I've tried to do in a different way, could you please tell me why it is wrong?Stuart Kovinsky wrote:If 2/3 are men, we have 10 men and 5 women.Kaunteya wrote:If a jury of 12 people is to be selected randomly from a pool of 15 potential jurors, and the jury pool consists of 2/3 men and 1/3 women, what is the probability that the jury will comprise at least 2/3 men?
a. 24/91
b. 5/91
c. 2/3
d. 67/91
e. 84/91
Very similiar to the last problem that I posted but still haven't figured out how to solve these. If someone can please guide that I would really appreciate it. If you could solve this one, could you please solve the other one I posted titled: Combination and Permutation Manhattan. Thanks again guys.
Kaunteya
We want to know the probability that at LEAST 2/3 of the people actually selected will be men. In other words, that at least 8 out of the 12 jury members will be men.
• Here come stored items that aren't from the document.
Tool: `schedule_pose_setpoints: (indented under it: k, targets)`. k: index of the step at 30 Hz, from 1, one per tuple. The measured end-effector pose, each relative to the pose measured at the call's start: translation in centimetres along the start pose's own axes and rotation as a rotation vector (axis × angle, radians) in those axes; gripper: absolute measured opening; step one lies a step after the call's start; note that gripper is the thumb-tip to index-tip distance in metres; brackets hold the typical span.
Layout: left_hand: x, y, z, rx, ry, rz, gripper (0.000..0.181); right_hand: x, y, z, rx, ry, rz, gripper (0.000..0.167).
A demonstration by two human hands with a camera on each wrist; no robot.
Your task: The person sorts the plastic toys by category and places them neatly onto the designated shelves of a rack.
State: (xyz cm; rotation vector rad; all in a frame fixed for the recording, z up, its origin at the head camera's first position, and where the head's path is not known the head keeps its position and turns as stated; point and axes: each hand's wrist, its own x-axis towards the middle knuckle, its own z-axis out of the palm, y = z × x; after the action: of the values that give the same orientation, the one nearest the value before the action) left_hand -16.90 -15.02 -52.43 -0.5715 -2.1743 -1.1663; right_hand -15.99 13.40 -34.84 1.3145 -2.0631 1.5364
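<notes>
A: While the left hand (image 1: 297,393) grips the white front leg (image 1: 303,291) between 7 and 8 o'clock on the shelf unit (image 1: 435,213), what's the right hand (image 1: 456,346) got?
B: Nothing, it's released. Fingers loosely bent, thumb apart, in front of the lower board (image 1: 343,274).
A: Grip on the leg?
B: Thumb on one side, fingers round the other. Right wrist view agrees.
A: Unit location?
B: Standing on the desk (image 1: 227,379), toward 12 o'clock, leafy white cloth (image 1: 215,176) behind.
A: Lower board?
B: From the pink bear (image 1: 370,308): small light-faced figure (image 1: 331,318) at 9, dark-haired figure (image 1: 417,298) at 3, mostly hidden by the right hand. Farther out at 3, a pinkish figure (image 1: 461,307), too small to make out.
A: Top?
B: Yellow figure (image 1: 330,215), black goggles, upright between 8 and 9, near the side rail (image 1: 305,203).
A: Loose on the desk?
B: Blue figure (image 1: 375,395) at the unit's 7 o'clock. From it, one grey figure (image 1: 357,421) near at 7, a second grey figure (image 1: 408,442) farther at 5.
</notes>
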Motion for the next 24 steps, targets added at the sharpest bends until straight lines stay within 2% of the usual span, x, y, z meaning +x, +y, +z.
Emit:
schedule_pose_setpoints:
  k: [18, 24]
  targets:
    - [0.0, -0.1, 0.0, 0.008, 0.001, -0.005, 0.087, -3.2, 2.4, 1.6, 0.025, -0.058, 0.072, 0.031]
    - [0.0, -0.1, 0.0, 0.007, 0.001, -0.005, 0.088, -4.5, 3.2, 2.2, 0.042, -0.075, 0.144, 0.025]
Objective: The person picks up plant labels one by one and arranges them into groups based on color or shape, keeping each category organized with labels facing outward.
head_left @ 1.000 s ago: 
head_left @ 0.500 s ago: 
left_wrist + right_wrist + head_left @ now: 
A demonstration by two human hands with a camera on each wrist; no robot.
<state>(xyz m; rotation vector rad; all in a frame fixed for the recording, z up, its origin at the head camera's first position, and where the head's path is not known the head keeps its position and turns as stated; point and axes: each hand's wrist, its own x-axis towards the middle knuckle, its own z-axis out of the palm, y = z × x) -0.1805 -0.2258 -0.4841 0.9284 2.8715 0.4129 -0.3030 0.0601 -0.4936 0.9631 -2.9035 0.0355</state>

There are three scenarios in which this could happen:
8 men and 4 women;
9 men and 3 women; and
10 men and 2 women.
Let's see how many different ways we can make each of these occur.
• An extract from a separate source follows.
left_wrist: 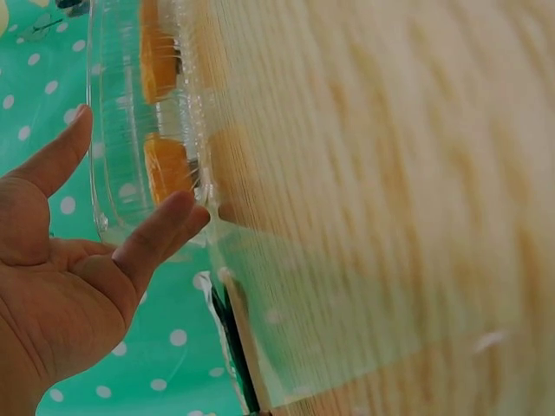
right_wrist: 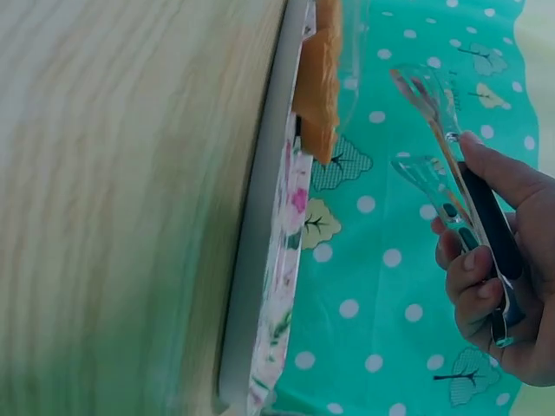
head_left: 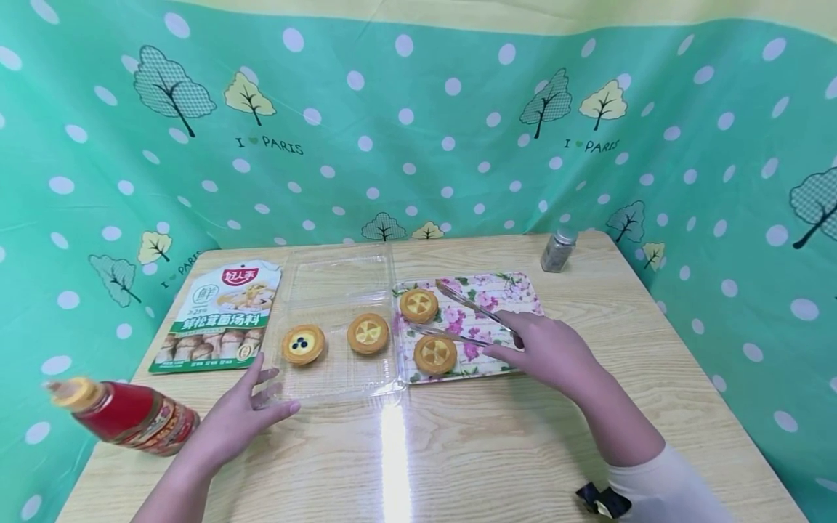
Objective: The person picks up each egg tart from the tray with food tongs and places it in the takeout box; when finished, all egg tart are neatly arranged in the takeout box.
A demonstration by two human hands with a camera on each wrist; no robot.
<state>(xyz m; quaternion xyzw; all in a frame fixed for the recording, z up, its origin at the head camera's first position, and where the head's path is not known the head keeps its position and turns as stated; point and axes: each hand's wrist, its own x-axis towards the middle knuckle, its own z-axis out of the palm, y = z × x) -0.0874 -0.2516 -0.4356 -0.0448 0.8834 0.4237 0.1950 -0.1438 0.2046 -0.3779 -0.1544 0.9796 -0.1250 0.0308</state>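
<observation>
My right hand [head_left: 546, 349] grips a pair of metal tongs [head_left: 482, 311] with dark handles, their tips spread above a floral tray [head_left: 513, 290]. Two egg tarts lie on that tray, a rear tart [head_left: 418, 306] and a front tart [head_left: 435, 356]. Beside it stands a clear plastic box [head_left: 336, 370], lid folded back, holding a tart with dark berries [head_left: 312, 338] and a tart with pale pieces [head_left: 368, 333]. My left hand [head_left: 237, 415] is at the box's front left corner, fingers spread and thumb apart; whether it touches the box I cannot tell.
Behind my left hand lies a green and white food packet [head_left: 216, 312]. A red sauce bottle [head_left: 140, 418] with a yellow cap is at the left. A small spice jar [head_left: 559, 250] stands at the back right. Polka-dot cloth [head_left: 418, 145] hangs round the table.
</observation>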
There are 10 men total, so there are 10C8 different groups of 8 men. There are 5 women, so there are 5C4 different groups of 4 women.
Therefore, scenario 1 has 10C8 * 5C4 = 10!/8!2! * 5!/4!1! = 45 * 5 = 225 possible juries.
For scenario 2, we have 10C9 * 5C3 = 10!/9!1! * 5!/3!2! = 10 * 10 = 100 possible juries.
For scenario 3, we have 10C10 * 5C2 = 10!/10!0! * 5!/2!3! = 1 * 10 = 10 possible juries.
[remember, 0!=1]
Now, since this is a probability question, we we want to use the probability formula.
Probability = #desired outcomes / total # of possible outcomes.
We've already calculated the # of desired outcomes: 225 + 100 + 10 = 335 juries with at least 8 men on them.
The total # of possible outcomes is the total # of possible juries, which is simply 15C12 = 15!/12!3! = 15*14*13/3*2*1 = 5*7*13 = lots, so let's reduce instead!
So:
335/5*7*13 = 67/7*13 = 67/91
choose (d).
Let's also look at this question from a strategic guessing point of view.
2/3 of the jury pool are men. Let's eliminate (c) 2/3, because that's way too easy.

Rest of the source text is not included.